I was trying to deploy a trained Faiss index to PySpark and do a distributed search. So the whole process includes:

  1. Pre-process
  2. Load Faiss Index(~15G) and do Faiss Search
  3. Post-process and write to HDFS

I set CPUs per task as 10 (spark.task.cpus=10) in order to do multi-thread search. But step 1 and step 3 can only utilize 1 CPU per task. In order to utilize all CPUs I want to set spark.task.cpus=1 before step 1 and 3. I have tried set method of RuntimeConfig but it seems it made my program stuck. Any advice on how to change config at runtime or how to optimize this problem?

Code example:

def load_and_search(x, model_path):
    faiss_idx = faiss.read_index(model_path)
    q_vec = np.concatenate(x)
    _, idx_array = faiss_idx.search(q_vec, k=10)
    return idx_array


data = sc.textFile(input_path)

# preprocess, only used one cpu per task
data = data.map(lambda x: x)

# load faiss index and search, used multiple cpus per task
data = data.mapPartitioins(lambda x: load_and_search(x, model_path))

# postprocess and write, one cpu per task
data = data.map(lambda x: x).saveAsTextFile(result_path)

Upvotes: 4

Views: 1532

Answers (3)

Eric
Eric

Reputation: 31

A bit late. Instead of mapPartition, I used pandas_udf and broadcast-repartition to perform distributed search.

k = 10

# Enable Arrow support.
spark.conf.set("spark.sql.execution.arrow.enabled", "true")
spark.conf.set("spark.sql.execution.arrow.pyspark.enabled", "true")
spark.conf.set("spark.sql.execution.arrow.maxRecordsPerBatch", "64")

# Load index and broadcast to available workers
index = faiss.read_index("path_to_index)
bc_index = spark.sparkContext.broadcast(index)

# Define pandas_Udf to perform search
@spark_fn.pandas_udf(
            returnType=ArrayType(FloatType()),
            functionType=spark_fn.PandasUDFType.SCALAR,
)
def load_and_search(query_vectors):
            import pandas as pd
            import numpy as np
            # Cast to numpy
            query_vectors = np.asarray(query_vectors.to_list())
            #query_vectors = np.concatenate(queries)
            _, index_arr = bc_index.value.search(query_vectors, k=k)
            return pd.Series(index_arr.tolist())

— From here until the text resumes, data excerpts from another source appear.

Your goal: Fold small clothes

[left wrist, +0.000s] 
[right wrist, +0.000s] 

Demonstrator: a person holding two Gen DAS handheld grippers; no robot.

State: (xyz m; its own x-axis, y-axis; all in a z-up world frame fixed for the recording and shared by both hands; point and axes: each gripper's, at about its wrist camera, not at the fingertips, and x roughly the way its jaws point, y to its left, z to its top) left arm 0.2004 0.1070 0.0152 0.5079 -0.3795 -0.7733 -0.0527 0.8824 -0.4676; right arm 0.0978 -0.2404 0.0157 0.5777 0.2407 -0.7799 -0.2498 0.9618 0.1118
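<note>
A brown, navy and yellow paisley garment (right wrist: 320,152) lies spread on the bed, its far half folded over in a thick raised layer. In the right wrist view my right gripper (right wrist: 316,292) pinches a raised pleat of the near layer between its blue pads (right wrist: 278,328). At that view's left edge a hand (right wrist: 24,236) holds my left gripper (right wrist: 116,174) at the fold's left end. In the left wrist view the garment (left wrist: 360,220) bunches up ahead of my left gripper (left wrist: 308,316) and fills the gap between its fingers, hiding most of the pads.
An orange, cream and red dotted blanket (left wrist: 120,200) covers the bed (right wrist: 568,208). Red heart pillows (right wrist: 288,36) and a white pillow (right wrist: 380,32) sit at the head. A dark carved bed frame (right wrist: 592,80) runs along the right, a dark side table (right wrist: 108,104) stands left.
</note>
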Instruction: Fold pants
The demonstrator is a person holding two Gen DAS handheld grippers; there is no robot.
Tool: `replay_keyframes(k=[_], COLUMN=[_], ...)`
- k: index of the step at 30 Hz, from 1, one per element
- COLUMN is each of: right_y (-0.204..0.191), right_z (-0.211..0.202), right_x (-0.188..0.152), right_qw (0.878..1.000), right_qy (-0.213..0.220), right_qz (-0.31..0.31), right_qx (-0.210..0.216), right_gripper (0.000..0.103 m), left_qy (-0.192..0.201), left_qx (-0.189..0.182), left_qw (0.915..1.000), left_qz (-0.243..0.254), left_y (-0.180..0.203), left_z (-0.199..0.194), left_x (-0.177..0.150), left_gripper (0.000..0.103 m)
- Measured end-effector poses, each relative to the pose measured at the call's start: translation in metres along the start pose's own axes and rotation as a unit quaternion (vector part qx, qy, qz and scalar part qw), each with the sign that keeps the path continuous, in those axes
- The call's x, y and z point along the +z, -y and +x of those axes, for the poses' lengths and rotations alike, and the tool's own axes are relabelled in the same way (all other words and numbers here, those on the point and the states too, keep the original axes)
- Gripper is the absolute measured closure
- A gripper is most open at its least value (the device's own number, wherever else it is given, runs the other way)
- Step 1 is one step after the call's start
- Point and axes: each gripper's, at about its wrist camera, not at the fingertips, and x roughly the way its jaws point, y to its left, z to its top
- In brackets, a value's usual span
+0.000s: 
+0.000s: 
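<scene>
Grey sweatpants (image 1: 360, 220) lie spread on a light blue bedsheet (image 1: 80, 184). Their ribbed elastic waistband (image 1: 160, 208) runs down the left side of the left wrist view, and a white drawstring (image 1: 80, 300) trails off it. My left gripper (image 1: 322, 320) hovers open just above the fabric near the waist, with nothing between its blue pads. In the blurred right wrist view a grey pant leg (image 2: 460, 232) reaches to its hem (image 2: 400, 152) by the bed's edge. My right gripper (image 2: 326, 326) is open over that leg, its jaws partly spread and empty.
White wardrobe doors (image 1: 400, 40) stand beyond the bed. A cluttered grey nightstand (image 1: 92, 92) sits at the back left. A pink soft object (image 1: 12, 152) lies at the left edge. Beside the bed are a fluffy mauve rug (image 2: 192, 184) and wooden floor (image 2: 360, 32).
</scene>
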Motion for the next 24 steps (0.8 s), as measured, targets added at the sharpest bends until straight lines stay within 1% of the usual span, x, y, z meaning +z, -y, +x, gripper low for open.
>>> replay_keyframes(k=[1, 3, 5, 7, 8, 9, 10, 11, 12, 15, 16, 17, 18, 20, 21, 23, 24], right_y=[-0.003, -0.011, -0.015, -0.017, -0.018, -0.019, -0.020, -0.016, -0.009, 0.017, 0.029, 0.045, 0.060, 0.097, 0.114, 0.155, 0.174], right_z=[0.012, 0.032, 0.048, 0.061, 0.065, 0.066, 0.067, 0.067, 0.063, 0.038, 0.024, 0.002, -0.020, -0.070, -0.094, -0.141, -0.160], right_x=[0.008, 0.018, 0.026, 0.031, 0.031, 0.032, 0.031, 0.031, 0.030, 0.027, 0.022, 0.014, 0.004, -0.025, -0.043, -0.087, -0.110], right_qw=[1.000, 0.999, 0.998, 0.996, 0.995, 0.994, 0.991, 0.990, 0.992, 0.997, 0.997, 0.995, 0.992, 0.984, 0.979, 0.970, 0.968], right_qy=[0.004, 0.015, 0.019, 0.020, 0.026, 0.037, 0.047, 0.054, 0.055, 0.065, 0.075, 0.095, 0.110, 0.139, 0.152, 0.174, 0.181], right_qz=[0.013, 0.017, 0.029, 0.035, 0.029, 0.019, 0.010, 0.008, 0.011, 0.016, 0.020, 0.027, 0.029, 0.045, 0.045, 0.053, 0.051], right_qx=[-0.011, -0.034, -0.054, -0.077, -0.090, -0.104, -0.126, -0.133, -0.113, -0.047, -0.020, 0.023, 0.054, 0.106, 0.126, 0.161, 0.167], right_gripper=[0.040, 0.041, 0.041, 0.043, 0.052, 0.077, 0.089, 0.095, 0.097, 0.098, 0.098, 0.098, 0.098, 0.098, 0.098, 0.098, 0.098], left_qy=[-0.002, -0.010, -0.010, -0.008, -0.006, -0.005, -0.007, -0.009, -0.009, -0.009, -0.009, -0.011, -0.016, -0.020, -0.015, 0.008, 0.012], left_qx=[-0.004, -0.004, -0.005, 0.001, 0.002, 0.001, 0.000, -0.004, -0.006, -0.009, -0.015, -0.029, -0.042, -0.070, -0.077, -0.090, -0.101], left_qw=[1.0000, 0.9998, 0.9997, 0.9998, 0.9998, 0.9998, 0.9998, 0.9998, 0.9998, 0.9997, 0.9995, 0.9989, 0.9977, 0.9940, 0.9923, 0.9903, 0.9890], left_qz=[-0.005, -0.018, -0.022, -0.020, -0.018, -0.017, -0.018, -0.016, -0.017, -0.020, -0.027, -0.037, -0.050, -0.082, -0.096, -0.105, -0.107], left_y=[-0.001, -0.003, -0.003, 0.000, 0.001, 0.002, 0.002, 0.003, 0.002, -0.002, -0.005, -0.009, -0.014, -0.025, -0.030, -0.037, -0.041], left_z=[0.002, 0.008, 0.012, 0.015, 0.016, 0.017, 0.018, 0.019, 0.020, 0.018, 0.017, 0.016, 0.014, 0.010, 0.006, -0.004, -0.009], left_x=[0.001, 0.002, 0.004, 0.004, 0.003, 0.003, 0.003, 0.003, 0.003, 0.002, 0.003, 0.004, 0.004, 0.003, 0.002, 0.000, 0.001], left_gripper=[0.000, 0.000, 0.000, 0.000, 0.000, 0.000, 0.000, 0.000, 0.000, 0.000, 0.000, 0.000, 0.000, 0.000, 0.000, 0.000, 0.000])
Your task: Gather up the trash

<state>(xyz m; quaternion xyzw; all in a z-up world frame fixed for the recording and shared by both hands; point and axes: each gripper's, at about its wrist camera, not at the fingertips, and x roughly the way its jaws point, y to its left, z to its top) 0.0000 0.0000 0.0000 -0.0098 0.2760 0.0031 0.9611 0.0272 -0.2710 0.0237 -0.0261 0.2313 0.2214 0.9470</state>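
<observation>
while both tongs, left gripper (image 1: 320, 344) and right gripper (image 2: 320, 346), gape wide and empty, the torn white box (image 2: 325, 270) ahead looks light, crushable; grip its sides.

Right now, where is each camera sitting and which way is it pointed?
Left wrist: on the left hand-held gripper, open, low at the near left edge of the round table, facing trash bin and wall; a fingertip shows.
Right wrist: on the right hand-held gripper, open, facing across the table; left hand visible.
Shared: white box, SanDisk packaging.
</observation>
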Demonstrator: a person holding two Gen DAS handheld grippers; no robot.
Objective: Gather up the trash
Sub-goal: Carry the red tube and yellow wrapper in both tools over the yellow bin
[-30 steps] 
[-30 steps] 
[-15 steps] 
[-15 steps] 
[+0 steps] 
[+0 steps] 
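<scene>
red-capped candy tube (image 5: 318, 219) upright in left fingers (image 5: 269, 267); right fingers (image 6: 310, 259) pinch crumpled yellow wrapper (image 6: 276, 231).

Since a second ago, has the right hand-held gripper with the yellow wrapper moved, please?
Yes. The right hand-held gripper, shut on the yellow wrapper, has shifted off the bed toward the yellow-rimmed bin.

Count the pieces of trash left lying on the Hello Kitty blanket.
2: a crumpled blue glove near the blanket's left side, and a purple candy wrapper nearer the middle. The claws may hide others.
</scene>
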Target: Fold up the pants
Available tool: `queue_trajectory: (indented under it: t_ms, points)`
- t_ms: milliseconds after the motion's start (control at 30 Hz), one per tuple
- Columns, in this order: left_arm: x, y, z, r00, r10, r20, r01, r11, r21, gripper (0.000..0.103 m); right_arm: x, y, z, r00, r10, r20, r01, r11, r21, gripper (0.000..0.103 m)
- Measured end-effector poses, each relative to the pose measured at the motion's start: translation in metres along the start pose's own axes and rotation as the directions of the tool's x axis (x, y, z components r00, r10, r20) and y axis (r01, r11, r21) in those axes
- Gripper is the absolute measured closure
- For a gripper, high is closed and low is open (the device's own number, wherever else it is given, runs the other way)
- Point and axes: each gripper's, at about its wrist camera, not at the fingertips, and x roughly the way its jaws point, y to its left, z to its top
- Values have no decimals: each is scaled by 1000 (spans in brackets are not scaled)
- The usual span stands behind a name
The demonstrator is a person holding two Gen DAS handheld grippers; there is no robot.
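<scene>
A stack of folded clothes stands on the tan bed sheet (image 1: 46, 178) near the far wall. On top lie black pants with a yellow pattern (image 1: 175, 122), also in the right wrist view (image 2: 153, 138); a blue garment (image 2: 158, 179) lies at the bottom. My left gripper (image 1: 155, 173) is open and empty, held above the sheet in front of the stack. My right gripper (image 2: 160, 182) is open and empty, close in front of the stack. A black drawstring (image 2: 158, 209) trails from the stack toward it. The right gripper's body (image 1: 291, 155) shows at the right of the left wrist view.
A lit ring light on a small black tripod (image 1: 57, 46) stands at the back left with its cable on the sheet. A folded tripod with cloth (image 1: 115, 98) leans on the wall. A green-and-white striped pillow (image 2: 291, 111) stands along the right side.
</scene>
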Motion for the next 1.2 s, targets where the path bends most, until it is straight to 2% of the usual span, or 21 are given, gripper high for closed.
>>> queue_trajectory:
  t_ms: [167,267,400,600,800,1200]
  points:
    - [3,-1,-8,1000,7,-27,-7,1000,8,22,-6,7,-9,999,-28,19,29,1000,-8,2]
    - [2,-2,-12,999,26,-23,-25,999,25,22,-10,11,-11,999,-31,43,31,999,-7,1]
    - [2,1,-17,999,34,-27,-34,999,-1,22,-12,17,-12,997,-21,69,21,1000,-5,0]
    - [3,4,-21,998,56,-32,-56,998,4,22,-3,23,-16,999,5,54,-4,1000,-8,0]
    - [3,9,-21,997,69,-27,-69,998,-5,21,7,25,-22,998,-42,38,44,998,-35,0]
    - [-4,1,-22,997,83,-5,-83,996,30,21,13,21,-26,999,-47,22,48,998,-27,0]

# Repartition queries and perform search
queries = queries.coalesce(numPartitions)
queries = queries.withColumn("output", load_and_search(spark_fn.col("vector_col)))

Upvotes: 0

Shubham Jain
Shubham Jain

Reputation: 5526

Well you can change the sparkContext properties in the following ways:

conf = sc._conf.setAll([('spark.task.cpus','1')])
sc._conf.getAll()
data = data.map(lambda x: x)

conf = sc._conf.setAll([('spark.task.cpus','10')])
sc._conf.getAll()
# load faiss index and search, used multiple cpus per task
data = data.mapPartitioins(lambda x: load_and_search(x, model_path))

conf = sc._conf.setAll([('spark.task.cpus','1')])
sc._conf.getAll()
# postprocess and write, one cpu per task
data = data.map(lambda x: x).saveAsTextFile(result_path)

getAll() can be removed, added just to check the current configuration.

Upvotes: 1

BlackBear
BlackBear

Reputation: 22979

Alternative idea: use mapPartitions for steps 1 and 3. Then, use a multiprocessing pool within each worker to map the items in the partition in parallel. This way, you can use all cpus assigned to a worker without changing configuration (which I do not know if it is at all possible).

Pseudocode:

def item_mapper(item):
    return ...

def partition_mapper(partition):
    with mp.Pool(processes=10) as pool:
        yield from pool.imap(item_mapper, partition)

rdd.mapPartitions(partition_mapper)

Upvotes: 1

Related Questions